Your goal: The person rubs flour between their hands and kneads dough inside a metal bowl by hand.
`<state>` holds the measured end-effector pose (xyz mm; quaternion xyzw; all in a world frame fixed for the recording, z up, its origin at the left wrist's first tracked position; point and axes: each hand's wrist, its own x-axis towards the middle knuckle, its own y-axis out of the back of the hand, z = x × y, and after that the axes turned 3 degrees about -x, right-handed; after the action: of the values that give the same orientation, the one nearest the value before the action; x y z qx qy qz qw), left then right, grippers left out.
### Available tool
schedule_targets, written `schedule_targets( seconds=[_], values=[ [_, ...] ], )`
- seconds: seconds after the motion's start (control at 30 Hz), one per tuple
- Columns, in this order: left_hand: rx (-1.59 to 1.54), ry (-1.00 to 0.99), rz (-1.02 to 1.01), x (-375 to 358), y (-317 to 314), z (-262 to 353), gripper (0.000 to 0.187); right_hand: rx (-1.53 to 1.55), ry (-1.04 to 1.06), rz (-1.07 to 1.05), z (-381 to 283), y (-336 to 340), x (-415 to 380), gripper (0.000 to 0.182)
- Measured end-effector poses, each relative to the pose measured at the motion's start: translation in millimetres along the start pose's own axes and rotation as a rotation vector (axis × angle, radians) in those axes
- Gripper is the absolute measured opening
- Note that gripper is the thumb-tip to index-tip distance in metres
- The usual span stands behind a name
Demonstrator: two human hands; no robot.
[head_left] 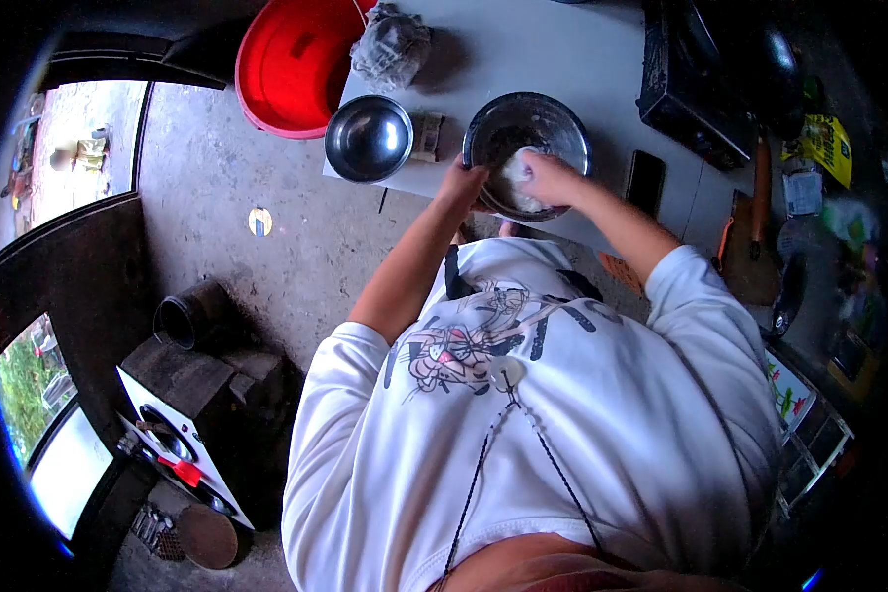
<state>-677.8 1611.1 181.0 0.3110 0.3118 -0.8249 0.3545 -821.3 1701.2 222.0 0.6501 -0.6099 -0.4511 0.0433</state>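
A large steel bowl (526,107) stands near the front edge of the white table (548,44), with white dough (514,178) inside. My left hand (462,185) grips the bowl's left rim, its fingers partly hidden beneath the side. Inside the bowl, my right hand (548,180) presses on the dough with its fingers bent into it. A smaller steel bowl (368,138) sits to the left at the table corner, with nothing visible in it. Between the two bowls lies a small packet (425,136).
A crumpled plastic bag (392,46) lies behind the small bowl, beside a red bucket (291,64). A phone (645,182) and a black stove (696,94) are on the right. At lower left stands another stove (183,449).
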Motion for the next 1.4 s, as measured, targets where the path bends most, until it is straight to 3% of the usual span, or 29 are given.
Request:
schedule_targets(
  seconds=[0.1, 0.2, 0.37, 0.43, 0.47, 0.5, 0.57, 0.6, 0.67, 0.7, 0.77, 0.8, 0.87, 0.9, 0.97, 1.03, 1.1, 1.17, 1.23, 1.37, 1.4],
  values=[
    [-0.073, 0.068, -0.093, -4.3, 1.4, 7.8, 0.031, -0.152, 0.232, 0.281, 3.9, -38.6, 30.5, 0.019],
    [-0.091, 0.079, -0.165, -6.0, 1.7, 12.2, 0.034, -0.365, 0.195, 0.406, -9.4, -50.5, 51.0, 0.016],
    [-0.100, 0.059, -0.142, -7.7, 1.8, 10.9, 0.038, -0.523, 0.185, 0.191, -0.4, -32.6, 71.2, 0.023],
    [-0.102, 0.078, -0.119, -7.0, 1.7, 10.9, 0.039, 0.282, 0.277, 0.333, 21.3, -32.7, 78.7, 0.014],
    [-0.084, 0.071, -0.130, -5.0, 1.9, 9.7, 0.040, 0.584, 0.034, 0.019, 2.9, 3.8, 53.6, 0.017],
    [-0.069, 0.061, -0.140, -4.3, 1.6, 8.9, 0.041, 0.600, 0.016, 0.052, 14.5, 11.5, 50.2, 0.019],
    [-0.061, 0.062, -0.138, -6.1, -0.2, 11.4, 0.041, 0.086, 0.181, 0.375, 37.8, 17.3, 51.2, 0.020],
    [-0.046, 0.064, -0.136, -6.8, -1.1, 13.5, 0.042, 0.086, 0.179, 0.376, 41.7, 10.9, 53.7, 0.020],
    [-0.044, 0.067, -0.131, -8.8, -3.0, 16.1, 0.042, -0.259, 0.004, 0.365, 38.6, -1.7, 57.5, 0.018],
    [-0.044, 0.066, -0.122, -9.2, -3.7, 17.1, 0.042, -0.113, -0.010, 0.508, 30.0, -13.0, 55.2, 0.020],
    [-0.036, 0.074, -0.125, -8.9, -1.9, 16.3, 0.040, 0.265, -0.025, 0.338, 17.2, 0.4, 48.6, 0.023],
    [-0.031, 0.085, -0.127, -9.0, -0.4, 16.4, 0.039, 0.267, -0.025, 0.337, 12.9, 4.8, 44.3, 0.023],
    [-0.051, 0.100, -0.159, -9.3, 4.4, 18.1, 0.037, 0.342, 0.235, 0.181, 5.9, 11.0, 33.2, 0.024],
    [-0.071, 0.116, -0.193, -10.2, 6.1, 18.3, 0.035, 0.344, 0.231, 0.179, -6.9, 15.3, 19.5, 0.024],
    [-0.103, 0.134, -0.182, -21.5, 2.3, 28.3, 0.033, -0.042, 0.206, -0.090, -35.8, 19.9, -9.9, 0.021],
    [-0.137, 0.146, -0.171, -22.0, 3.0, 32.7, 0.031, -0.346, 0.229, -0.103, -21.6, -10.2, -12.0, 0.021],
    [-0.111, 0.150, -0.252, -17.3, 6.0, 29.7, 0.030, -0.322, 0.200, -0.117, -8.5, -28.0, 3.8, 0.020],
    [-0.058, 0.136, -0.264, -16.3, 6.5, 30.7, 0.030, -0.506, 0.257, -0.004, -6.7, -34.7, 18.7, 0.029],
    [-0.001, 0.118, -0.271, -18.6, 5.6, 31.6, 0.030, -0.414, 0.259, 0.032, 4.2, -34.4, 39.7, 0.028],
    [-0.015, 0.141, -0.218, -14.2, 7.6, 29.1, 0.030, -0.153, 0.146, -0.111, 12.4, -5.8, 74.8, 0.033],
    [0.014, 0.152, -0.223, -13.9, 9.0, 28.6, 0.030, -0.112, 0.149, -0.262, 4.4, 12.8, 72.2, 0.039]
  ],
)
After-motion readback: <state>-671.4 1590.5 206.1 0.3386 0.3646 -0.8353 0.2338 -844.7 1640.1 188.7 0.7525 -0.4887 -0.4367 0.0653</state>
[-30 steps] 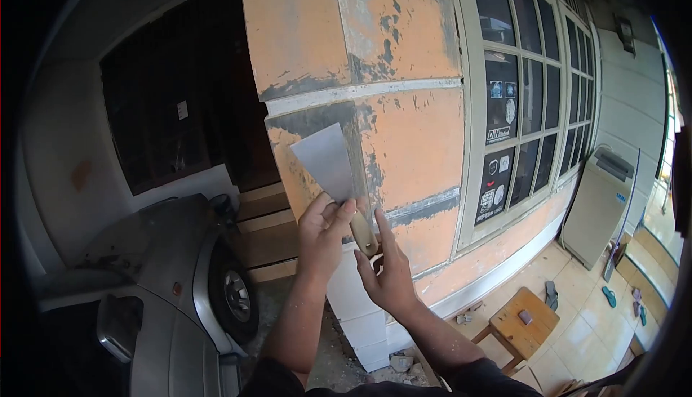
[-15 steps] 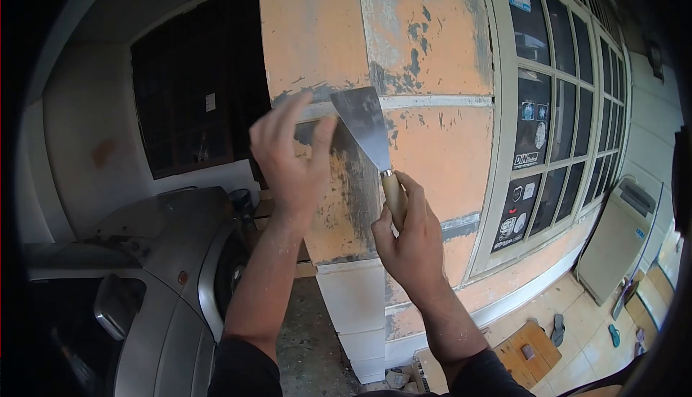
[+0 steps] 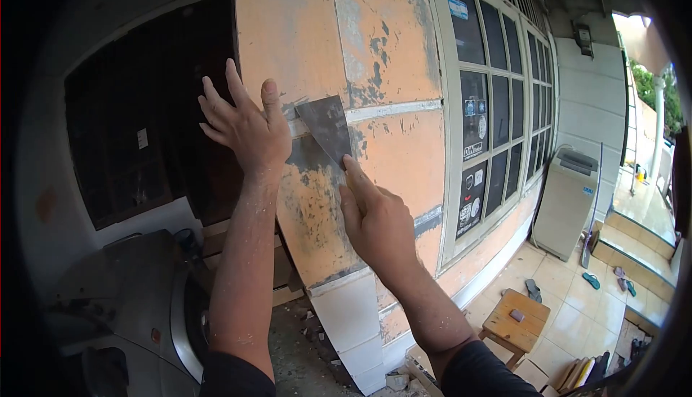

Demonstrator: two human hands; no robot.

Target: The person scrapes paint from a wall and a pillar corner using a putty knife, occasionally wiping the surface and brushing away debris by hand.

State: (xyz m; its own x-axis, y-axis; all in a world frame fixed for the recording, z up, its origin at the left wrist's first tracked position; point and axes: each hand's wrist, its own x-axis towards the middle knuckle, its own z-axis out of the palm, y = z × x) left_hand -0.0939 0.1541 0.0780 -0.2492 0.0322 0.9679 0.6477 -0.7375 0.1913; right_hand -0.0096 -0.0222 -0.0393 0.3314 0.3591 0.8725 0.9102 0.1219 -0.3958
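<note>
My right hand [image 3: 378, 224] is wrapped round the handle of a putty knife [image 3: 326, 125], its forefinger stretched along towards the blade. The wide grey blade points up and left and overlaps the white groove strip on the pillar [image 3: 317, 217]. Orange paint on the pillar is flaking, with grey patches showing through. My left hand [image 3: 249, 127] is raised at the pillar's left edge with its fingers spread, holding nothing. Pale specks dot both forearms. The knife's handle is mostly hidden by my right hand.
A grey car [image 3: 122, 310] stands at the lower left. To the right are a paned window [image 3: 472, 116] with stickers and a washing machine [image 3: 566, 202]. A wooden stool [image 3: 515, 318] with a small block on it stands on the tiles, near several sandals [image 3: 591, 280].
My view has turned to the right. My left fingers have spread wider, away from the blade, and my right forefinger now extends towards the blade.
</note>
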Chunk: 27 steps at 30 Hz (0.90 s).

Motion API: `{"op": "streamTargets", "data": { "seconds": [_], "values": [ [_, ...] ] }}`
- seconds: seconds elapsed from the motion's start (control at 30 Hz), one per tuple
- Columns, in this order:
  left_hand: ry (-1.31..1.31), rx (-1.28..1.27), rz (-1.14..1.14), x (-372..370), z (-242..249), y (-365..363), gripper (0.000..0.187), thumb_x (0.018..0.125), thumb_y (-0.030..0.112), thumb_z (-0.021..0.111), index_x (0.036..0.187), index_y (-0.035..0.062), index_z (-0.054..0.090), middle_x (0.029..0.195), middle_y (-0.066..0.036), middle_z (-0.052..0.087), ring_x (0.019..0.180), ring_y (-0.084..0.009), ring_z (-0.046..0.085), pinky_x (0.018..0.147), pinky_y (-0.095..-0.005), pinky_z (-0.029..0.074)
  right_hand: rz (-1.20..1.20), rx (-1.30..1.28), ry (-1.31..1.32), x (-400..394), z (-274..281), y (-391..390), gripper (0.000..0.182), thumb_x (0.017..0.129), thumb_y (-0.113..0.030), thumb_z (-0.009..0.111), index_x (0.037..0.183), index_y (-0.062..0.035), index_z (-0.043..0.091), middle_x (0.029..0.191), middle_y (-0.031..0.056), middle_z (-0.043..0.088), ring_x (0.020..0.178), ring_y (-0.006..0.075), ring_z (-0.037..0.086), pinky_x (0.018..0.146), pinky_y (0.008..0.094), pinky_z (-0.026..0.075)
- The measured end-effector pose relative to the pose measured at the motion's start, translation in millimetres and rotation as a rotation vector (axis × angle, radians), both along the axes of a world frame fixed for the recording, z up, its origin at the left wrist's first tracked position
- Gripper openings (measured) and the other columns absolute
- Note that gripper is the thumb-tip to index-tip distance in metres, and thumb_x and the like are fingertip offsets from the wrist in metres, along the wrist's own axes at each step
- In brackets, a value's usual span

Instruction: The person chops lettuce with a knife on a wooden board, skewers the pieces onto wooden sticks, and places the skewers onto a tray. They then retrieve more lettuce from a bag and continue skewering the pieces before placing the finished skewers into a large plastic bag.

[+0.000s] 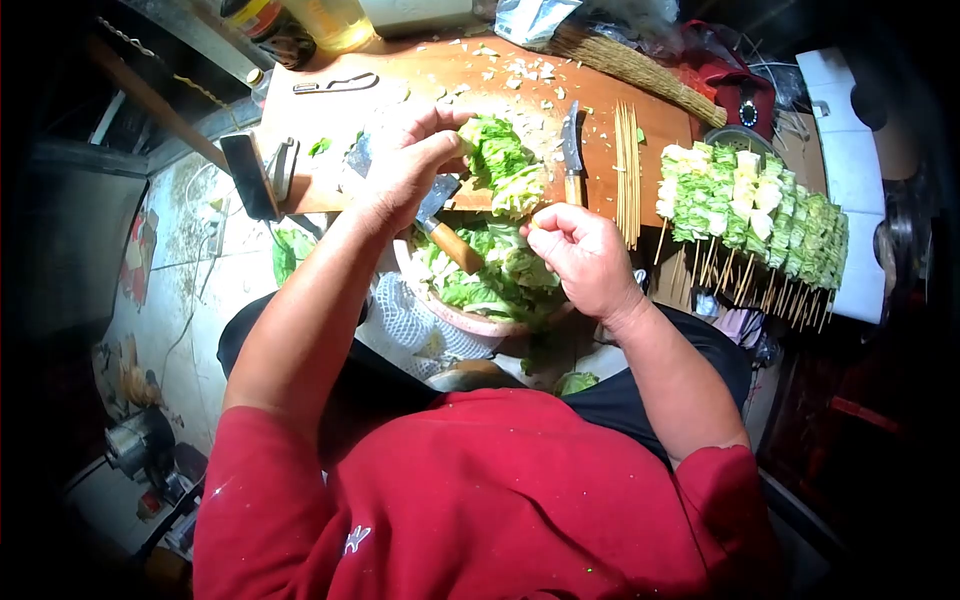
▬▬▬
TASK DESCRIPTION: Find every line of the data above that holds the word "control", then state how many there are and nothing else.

SOLUTION TO THIS PROBLEM: 2